* **Instructions for the task**
Omit all pictures, then retype the data exactly as given.

* **Information supplied**

⟨

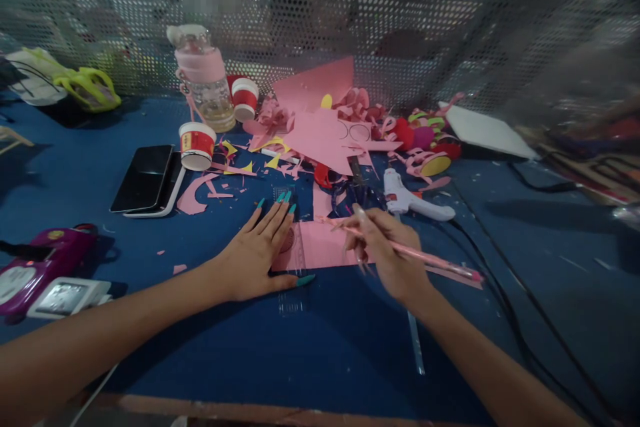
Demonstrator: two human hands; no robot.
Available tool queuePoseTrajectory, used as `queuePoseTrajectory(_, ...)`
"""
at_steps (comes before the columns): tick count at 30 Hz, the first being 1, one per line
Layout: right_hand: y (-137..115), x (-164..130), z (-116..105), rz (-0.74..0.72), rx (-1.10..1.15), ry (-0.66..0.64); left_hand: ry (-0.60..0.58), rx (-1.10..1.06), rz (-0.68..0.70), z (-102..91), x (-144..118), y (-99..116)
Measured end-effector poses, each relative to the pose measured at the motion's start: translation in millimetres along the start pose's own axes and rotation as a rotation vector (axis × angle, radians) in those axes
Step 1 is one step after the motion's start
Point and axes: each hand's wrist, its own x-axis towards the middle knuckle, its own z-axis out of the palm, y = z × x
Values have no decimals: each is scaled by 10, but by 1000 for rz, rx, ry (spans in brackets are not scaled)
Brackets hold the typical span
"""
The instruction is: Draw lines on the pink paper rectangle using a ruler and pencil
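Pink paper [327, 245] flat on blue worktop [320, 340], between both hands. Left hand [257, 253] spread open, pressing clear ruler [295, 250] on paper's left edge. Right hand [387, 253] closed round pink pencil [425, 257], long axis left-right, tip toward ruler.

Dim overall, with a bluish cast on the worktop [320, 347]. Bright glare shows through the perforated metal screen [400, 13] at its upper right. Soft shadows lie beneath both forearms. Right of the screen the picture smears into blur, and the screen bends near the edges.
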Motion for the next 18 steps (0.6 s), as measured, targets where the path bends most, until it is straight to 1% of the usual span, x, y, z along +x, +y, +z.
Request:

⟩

* **Reply to the task**
Demonstrator: two human hands; no robot.
Available tool queuePoseTrajectory, used as `queuePoseTrajectory(_, ...)`
"""
at_steps (comes before the columns): tick count at 30 Hz, the first being 1, one per line
Layout: right_hand: y (-137..115), x (-164..130), z (-116..105), rz (-0.74..0.72), rx (-1.10..1.15), ry (-0.66..0.64); left_hand: ry (-0.60..0.58), rx (-1.10..1.06), rz (-0.68..0.70), z (-102..91), x (-144..118), y (-99..116)
Measured end-effector poses, each relative to the pose measured at the motion's start: translation in millimetres along the start pose's own axes and rotation as a rotation vector (axis × angle, radians) in those axes
Step 1 is one step after the motion's start
Point and axes: each hand's wrist, its own x-axis towards the middle knuckle, its own z-axis out of the palm, y = z × x
Values have no decimals: each is scaled by 10, but by 1000 for rz, rx, ry (spans in brackets are not scaled)
Brackets hold the typical span
"""
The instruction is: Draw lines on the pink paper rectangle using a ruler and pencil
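Pink paper [327, 245] flat on blue worktop [320, 340], between both hands. Left hand [257, 253] spread open, pressing clear ruler [295, 250] on paper's left edge. Right hand [387, 253] closed round pink pencil [425, 257], long axis left-right, tip toward ruler.

Dim overall, with a bluish cast on the worktop [320, 347]. Bright glare shows through the perforated metal screen [400, 13] at its upper right. Soft shadows lie beneath both forearms. Right of the screen the picture smears into blur, and the screen bends near the edges.
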Motion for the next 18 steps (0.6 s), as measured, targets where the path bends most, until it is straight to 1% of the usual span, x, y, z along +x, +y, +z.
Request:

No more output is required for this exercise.